No idea of Zuckerman’s was more challenging than his experience of hearing G-d’s voice. Who, in their right mind, would believe such a thing? Certainly no one who values their credibility! Not other doctors, not psychiatrists, not upstanding businessmen in today’s techno-culture. Certainly, it succeeded in getting him incarcerated in his own Kesey-ian Cuckoo’s Nest. But it also proved to be a brilliant co-conspirator, taskmaster, conscience, mentor and spiritual guru. It succeeded in testing the medical legal system, the patience of his associates, and the odds at the racetrack. It outsmarted doctors, judges, and the DMS-4. It forced him to throw his professional and personal credibility to the dogs and literally got him a prognosis so hopeless that he spent 3 months in the kind of state institution where most inmates never leave. Even so, in taking so much from him, it did not leave him bankrupt.

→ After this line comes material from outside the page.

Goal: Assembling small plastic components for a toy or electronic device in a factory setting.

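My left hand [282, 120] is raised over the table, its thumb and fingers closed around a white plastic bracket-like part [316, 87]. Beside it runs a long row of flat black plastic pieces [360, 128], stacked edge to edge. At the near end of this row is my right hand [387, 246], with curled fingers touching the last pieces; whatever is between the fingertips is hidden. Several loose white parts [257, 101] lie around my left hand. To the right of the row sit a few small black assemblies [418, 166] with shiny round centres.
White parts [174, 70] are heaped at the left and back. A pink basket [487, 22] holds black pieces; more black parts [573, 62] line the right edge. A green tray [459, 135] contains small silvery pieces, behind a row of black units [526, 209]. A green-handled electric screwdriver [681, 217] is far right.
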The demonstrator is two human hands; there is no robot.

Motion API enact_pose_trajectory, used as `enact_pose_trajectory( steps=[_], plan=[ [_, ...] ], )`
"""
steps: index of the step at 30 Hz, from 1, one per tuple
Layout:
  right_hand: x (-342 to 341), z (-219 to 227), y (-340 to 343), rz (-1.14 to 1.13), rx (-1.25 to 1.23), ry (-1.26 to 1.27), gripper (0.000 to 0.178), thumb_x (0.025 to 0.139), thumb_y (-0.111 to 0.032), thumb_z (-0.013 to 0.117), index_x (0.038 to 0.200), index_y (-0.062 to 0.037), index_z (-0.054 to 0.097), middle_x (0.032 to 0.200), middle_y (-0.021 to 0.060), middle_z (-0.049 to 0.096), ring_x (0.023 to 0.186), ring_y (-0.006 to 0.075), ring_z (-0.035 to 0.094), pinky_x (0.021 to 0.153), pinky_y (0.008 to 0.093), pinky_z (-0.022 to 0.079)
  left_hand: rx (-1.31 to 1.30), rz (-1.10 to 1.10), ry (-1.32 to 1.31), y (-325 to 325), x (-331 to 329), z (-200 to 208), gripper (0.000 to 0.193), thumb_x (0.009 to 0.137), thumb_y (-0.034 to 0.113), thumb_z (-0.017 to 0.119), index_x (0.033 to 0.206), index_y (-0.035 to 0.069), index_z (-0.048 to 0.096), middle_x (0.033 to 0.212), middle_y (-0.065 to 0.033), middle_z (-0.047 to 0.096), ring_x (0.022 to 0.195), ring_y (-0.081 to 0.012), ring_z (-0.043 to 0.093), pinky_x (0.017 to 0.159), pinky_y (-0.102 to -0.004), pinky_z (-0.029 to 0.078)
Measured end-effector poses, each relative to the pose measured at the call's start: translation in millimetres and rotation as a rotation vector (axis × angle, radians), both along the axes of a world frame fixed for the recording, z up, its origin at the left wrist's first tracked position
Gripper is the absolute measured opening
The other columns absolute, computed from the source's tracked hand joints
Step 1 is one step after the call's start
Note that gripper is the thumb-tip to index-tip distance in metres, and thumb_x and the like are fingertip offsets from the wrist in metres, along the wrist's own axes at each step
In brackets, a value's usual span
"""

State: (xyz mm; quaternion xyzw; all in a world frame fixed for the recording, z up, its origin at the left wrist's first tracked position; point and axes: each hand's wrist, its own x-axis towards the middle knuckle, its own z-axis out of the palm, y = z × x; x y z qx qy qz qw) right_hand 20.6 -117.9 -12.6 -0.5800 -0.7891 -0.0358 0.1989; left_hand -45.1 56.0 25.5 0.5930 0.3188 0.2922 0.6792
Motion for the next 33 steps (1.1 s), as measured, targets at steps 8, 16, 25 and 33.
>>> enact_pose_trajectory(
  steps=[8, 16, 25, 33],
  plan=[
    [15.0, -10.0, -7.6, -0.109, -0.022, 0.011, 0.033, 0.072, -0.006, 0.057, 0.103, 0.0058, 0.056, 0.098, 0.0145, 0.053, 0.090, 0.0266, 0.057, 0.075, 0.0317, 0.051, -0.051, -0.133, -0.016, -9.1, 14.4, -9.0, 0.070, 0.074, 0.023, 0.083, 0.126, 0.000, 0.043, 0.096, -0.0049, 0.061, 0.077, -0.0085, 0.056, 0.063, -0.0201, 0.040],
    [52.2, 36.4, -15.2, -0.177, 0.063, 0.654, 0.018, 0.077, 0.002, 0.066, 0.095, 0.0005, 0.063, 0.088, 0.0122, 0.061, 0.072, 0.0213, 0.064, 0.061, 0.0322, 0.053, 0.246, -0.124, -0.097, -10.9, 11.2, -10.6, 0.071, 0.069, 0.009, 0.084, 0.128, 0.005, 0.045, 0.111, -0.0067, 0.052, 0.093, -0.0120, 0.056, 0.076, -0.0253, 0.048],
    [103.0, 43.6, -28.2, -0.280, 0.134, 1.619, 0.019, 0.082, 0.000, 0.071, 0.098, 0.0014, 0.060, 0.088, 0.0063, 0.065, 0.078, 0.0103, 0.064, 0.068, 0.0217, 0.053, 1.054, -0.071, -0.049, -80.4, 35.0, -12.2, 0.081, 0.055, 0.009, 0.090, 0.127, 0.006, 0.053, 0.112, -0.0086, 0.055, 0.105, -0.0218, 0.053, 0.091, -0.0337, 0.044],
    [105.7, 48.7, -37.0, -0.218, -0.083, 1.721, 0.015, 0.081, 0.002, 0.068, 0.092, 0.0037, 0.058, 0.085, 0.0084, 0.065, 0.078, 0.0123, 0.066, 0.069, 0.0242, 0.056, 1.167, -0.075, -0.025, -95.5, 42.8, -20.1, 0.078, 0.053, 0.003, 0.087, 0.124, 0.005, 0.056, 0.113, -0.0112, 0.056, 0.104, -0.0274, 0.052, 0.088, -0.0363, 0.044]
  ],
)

When Zuckerman first described The Voice and the story of his encounter with G-d, I had a difficult time believing that he was fully sane. But over time, I found that there was nothing about him that supported those doubts. Nothing in his past history, his medical or familial history supported the diagnosis of psychosis. He’d lived a life that was relatively unscathed by misfortune—no physical or emotion abuse from childhood that pointed toward the pathological. Nor was he religiously fanatical—or religiously savvy, for that matter. He’d been raised by his parents as a secular Jew—typical of their generation—who attended synagogue once a year on Yom Kippur, held a Seder at Passover and the rest of the time worked long, hard hours to provide opportunities for their children. He’d never been traumatized like so many men of his generation who’d been drafted into the insanity of Vietnam. And although he was passionate about his work, he wasn’t drive to obsession, but rather led a balanced life most people would have envied for its sanity. He had no history of alcohol or drug abuse and he was physically fit and had been healthy his entire life.

His parents loved him and raised him in relative middle class comfort so he wasn’t tormented by the privation of poverty as so many Jewish families had been during and after World War II. His sense of humor and playful nature seemed to make his long hours as a doctor not only bearable, but thoroughly enjoyable. He had endless patience, was quick to forgive, slow to judge and nearly impossible to rouse to anger. Although he was brilliant, his wasn’t a tormented intelligence, as so many highly gifted people suffer from. In short, there was nothing that pointed to Stephen Zuckerman as a nutcase.

So, I believed him when he told me that he and G-d had conversed over a period of months just after he’d turned 50. His descriptions, both in conversations and in his writing, were always consistent, never indulgent or dramatic, and just quirky enough to be believable.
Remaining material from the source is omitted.